**Input:**
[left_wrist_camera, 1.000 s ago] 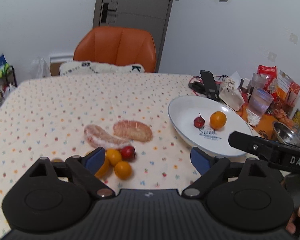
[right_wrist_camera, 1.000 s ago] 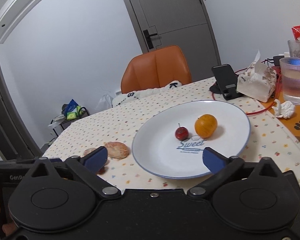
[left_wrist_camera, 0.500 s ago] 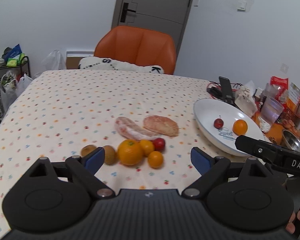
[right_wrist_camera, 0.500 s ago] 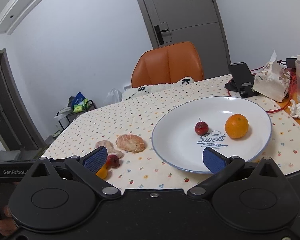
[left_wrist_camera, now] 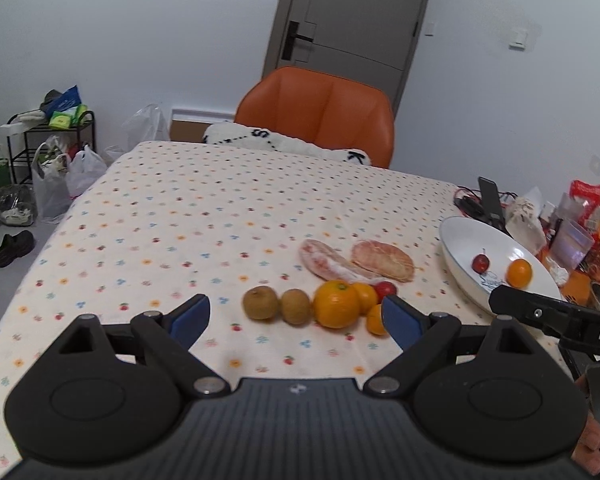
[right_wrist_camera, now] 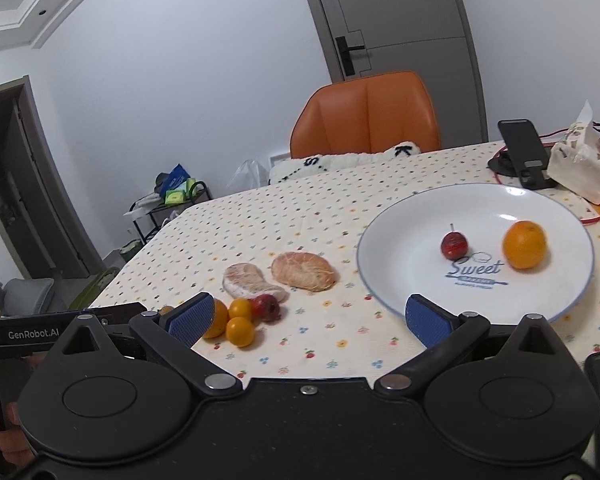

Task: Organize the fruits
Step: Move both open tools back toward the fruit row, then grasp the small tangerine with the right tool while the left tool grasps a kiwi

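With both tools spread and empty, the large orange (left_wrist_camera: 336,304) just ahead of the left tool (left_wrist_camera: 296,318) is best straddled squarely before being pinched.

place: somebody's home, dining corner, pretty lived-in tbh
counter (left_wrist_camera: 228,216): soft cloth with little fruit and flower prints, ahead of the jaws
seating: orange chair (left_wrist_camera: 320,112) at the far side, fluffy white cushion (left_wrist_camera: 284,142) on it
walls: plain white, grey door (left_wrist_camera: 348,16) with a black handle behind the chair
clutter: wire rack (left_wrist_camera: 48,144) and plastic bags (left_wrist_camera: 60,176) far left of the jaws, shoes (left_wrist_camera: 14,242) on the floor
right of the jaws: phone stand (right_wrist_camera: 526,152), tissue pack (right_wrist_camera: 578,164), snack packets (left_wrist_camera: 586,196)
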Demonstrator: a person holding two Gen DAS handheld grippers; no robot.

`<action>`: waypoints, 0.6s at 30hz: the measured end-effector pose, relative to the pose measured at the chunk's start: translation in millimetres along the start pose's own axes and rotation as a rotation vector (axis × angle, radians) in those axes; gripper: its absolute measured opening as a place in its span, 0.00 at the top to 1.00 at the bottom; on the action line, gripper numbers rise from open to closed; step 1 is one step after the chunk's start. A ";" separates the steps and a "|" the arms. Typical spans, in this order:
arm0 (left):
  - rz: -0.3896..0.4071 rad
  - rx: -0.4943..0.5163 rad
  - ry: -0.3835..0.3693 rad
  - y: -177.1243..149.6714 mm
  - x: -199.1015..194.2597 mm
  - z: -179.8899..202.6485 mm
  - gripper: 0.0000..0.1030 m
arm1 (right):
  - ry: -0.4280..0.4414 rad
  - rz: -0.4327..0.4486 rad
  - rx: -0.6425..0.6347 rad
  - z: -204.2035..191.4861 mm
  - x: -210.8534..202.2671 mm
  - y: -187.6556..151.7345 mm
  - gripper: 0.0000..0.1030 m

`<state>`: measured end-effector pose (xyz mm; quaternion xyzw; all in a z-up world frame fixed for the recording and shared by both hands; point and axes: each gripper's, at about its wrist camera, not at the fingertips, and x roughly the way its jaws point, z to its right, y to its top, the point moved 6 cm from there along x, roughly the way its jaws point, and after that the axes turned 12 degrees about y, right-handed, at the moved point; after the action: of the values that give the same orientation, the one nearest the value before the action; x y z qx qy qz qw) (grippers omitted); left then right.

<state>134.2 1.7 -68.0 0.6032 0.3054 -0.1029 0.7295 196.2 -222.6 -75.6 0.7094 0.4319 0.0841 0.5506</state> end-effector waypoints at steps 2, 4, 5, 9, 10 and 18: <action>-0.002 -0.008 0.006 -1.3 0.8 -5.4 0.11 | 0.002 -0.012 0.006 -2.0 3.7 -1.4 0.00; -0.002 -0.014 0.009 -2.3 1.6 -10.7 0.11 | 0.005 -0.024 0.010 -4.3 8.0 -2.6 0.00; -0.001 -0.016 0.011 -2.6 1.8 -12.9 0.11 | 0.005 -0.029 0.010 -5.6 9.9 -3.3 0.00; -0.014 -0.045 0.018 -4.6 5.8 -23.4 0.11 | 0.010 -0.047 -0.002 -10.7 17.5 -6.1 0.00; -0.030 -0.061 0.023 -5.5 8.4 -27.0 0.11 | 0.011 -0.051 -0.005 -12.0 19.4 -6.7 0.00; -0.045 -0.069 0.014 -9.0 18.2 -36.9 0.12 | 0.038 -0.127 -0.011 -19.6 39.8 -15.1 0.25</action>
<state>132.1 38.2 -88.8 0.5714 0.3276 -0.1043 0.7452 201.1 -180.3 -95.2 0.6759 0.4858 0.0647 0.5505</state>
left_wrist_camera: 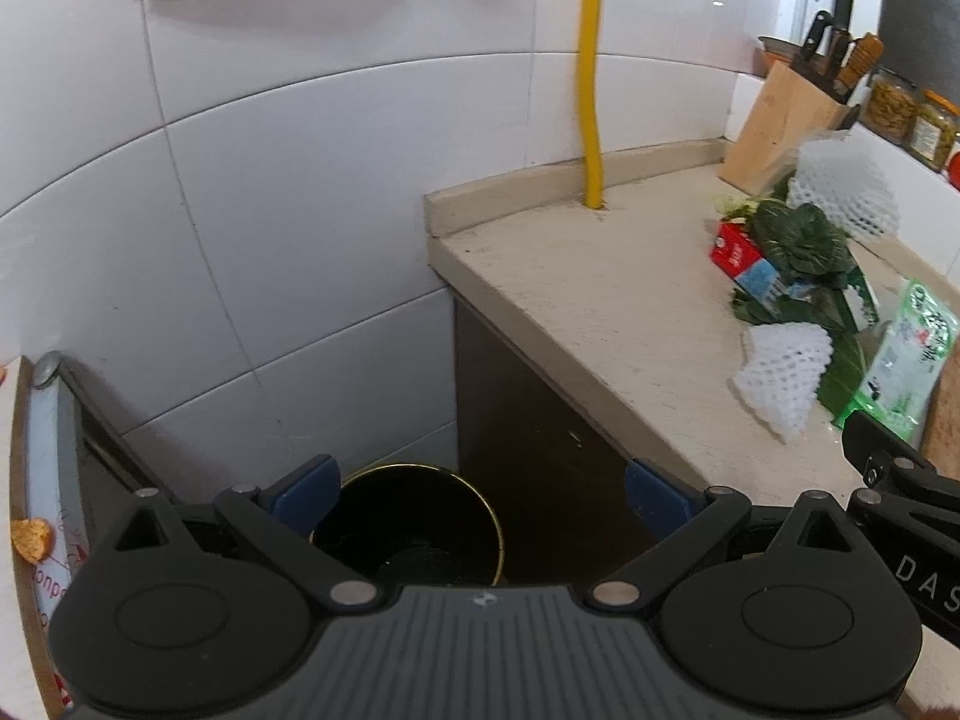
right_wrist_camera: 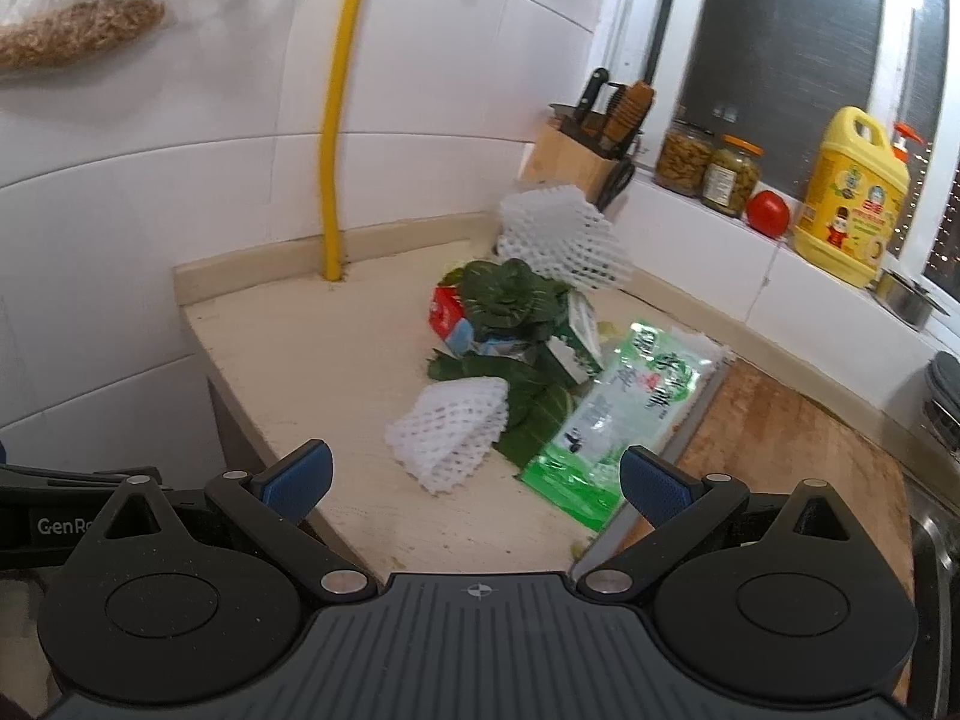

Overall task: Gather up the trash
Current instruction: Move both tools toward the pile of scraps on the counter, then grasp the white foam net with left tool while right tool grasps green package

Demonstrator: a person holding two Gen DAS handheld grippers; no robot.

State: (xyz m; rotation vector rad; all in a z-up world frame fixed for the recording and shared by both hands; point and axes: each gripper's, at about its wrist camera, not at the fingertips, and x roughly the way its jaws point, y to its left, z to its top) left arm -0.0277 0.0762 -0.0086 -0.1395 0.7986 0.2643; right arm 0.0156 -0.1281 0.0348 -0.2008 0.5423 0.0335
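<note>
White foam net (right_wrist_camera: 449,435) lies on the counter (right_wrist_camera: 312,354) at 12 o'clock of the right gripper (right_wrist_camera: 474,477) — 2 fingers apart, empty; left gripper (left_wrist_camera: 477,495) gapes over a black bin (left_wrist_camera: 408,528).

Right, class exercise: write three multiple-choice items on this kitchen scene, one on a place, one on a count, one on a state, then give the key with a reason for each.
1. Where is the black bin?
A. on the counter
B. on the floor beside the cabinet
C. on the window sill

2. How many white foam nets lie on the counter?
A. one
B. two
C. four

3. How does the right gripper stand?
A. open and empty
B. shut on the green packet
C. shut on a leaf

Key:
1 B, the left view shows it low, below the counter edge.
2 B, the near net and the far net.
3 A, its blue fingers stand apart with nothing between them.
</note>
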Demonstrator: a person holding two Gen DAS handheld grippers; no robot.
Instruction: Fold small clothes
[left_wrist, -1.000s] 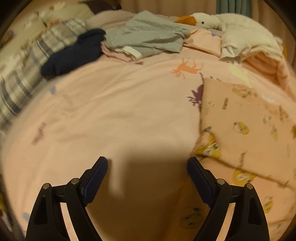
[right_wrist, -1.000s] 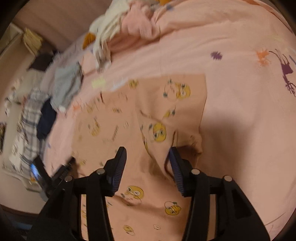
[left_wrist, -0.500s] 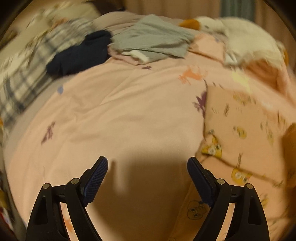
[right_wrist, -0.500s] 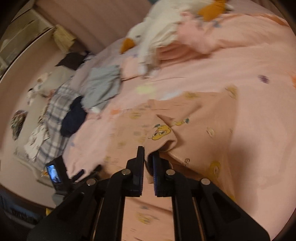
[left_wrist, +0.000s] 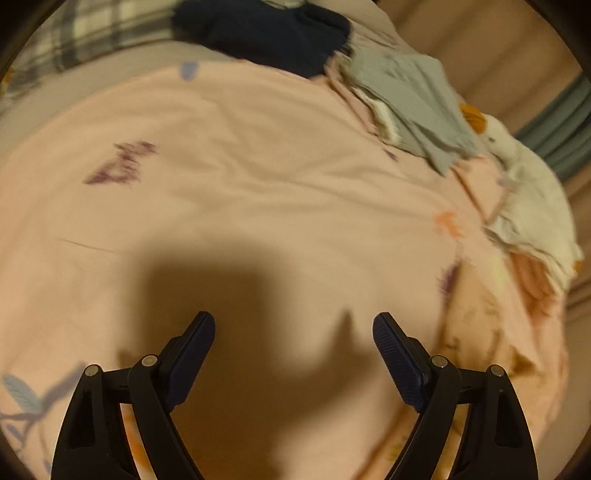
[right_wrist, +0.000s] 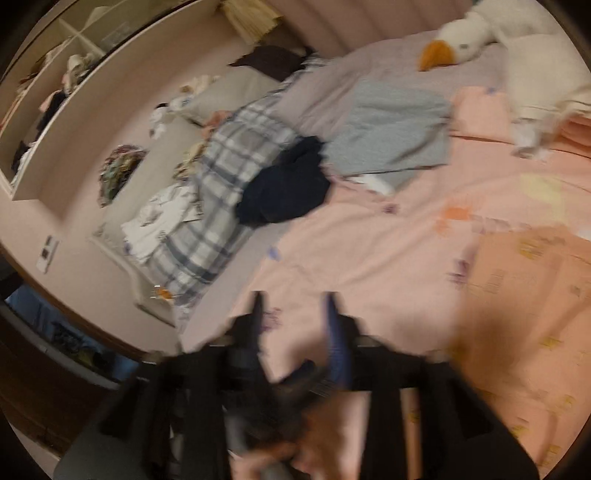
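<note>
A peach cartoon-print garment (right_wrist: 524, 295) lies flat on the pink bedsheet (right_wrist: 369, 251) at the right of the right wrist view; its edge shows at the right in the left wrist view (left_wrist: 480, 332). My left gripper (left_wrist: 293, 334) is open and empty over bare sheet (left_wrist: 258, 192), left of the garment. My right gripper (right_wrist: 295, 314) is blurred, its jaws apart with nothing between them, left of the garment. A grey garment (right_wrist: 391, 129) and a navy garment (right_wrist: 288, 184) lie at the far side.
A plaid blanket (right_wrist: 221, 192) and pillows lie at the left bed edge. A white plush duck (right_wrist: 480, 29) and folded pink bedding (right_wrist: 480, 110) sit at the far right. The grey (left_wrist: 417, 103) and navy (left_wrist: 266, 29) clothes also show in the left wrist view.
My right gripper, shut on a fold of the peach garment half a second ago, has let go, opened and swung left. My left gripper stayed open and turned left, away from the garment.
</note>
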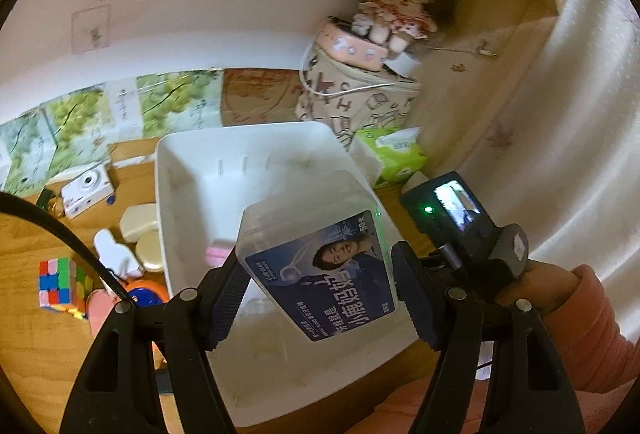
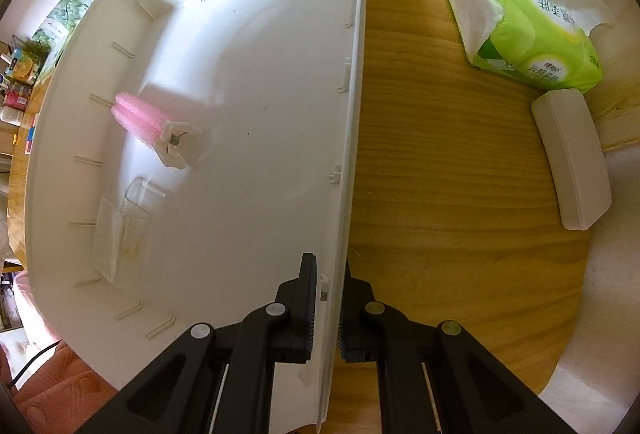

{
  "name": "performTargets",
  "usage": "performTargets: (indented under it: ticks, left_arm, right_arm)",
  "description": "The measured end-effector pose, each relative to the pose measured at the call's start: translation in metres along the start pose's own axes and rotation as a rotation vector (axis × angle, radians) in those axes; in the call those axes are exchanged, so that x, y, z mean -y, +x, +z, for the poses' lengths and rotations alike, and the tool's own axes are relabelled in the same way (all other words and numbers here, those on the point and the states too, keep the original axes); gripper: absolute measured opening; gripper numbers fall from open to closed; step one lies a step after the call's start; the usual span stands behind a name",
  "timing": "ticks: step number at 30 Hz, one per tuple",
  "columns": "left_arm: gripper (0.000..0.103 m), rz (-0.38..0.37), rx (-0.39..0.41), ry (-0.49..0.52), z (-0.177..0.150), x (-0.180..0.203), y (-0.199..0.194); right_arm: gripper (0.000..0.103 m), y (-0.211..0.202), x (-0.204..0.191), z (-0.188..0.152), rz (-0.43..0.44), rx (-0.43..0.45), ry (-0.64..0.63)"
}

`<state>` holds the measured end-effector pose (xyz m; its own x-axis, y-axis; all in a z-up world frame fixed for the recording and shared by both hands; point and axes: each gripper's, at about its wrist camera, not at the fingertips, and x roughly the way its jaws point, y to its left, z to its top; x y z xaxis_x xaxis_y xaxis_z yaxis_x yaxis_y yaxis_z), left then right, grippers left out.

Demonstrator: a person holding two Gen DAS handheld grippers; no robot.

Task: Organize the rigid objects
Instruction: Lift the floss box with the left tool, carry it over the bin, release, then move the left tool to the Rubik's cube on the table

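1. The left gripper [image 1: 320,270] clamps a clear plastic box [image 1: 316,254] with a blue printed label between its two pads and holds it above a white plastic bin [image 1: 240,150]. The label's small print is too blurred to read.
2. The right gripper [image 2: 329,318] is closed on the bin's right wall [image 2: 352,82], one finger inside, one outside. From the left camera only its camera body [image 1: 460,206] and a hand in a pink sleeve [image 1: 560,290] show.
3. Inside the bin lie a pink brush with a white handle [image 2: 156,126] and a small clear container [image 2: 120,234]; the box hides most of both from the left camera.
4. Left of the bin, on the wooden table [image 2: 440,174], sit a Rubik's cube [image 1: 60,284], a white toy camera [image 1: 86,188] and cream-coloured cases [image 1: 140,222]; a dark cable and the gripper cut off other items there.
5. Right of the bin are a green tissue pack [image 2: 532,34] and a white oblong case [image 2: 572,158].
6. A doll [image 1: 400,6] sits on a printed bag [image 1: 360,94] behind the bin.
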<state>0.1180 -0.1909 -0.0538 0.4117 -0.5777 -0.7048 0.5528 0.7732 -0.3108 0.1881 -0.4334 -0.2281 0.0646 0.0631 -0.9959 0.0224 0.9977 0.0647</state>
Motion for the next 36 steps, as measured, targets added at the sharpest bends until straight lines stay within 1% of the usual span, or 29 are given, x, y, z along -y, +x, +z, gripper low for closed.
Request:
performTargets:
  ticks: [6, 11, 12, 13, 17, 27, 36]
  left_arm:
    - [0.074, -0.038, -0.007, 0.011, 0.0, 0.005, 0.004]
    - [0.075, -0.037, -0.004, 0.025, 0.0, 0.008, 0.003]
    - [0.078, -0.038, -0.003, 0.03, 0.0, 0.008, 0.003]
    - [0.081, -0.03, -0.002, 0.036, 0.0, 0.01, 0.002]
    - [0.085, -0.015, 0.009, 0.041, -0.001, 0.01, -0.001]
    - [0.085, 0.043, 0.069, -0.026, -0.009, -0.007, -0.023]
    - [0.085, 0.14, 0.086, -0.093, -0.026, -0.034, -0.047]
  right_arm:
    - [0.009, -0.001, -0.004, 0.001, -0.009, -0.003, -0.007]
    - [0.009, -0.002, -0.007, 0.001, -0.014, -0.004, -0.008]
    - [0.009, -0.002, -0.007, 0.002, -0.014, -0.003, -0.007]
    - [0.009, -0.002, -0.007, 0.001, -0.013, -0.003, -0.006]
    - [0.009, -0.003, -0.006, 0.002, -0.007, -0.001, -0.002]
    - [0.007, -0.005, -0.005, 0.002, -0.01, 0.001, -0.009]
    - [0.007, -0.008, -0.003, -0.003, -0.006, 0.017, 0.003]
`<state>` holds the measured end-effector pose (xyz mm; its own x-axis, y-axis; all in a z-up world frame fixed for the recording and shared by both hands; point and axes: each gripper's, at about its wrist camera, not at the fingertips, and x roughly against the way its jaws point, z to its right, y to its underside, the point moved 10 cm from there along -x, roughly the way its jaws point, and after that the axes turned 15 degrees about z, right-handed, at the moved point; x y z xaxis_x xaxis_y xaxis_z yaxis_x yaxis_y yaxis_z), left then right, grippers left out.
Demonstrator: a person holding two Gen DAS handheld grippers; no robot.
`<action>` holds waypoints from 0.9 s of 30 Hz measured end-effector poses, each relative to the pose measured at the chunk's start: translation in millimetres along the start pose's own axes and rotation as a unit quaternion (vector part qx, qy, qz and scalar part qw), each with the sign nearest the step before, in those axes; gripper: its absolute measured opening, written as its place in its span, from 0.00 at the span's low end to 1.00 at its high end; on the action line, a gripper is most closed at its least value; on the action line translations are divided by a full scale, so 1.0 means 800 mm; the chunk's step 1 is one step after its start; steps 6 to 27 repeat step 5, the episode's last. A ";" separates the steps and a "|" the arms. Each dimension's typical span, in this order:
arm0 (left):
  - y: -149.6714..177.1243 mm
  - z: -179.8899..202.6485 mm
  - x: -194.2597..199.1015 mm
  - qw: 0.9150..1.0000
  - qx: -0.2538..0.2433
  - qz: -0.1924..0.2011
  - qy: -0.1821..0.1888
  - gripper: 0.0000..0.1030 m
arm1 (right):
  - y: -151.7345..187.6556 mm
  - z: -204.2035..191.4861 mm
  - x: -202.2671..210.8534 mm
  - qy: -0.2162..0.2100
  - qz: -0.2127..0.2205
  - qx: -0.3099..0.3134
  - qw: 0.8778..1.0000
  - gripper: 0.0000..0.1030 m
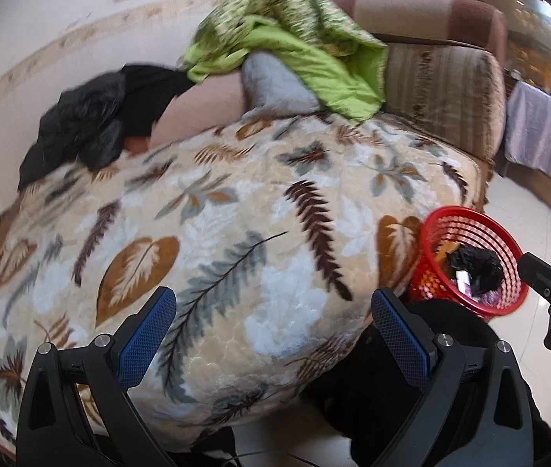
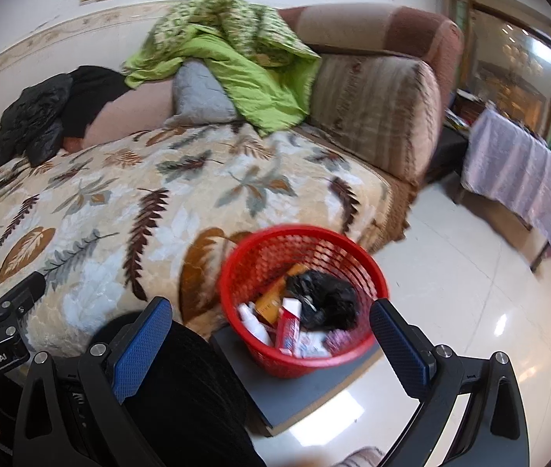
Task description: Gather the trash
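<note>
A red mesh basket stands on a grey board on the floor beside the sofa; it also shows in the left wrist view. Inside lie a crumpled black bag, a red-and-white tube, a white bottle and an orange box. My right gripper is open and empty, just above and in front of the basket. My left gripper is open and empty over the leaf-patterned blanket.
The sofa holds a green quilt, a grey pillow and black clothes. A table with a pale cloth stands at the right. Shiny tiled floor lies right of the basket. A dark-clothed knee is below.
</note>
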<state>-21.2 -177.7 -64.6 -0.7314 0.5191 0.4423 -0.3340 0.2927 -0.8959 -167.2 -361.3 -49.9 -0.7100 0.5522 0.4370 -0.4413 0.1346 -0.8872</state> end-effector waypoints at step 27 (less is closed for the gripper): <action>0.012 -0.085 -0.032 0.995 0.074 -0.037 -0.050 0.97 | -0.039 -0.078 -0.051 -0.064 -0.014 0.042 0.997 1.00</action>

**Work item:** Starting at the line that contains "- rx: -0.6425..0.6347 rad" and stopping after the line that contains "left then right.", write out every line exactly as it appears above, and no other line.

**Answer box:**
  - rx: -0.6425..0.6347 rad
  - z: -204.2035..191.4861 mm
  - x: -210.8534..202.2671 mm
  - y: -187.6556..151.7345 mm
  - gripper: 0.0000..0.1030 m

`<state>`: measured end-effector pose (xyz mm; quaternion xyzw; all in a z-up world frame fixed for the recording and shared by both hands; point and axes: each gripper's, at about its wrist camera, not at the fingertips, and x roughly the way its jaws point, z to its right, y to its top, the point moved 6 cm from there along x, roughly the way its jaws point, and after that the axes turned 12 degrees about y, right-handed, at the moved point; after the action: of the values that give the same orientation, the one nearest the value before the action; x y z qx qy qz qw) (grippers omitted); left then right.

With this output, the exercise is done.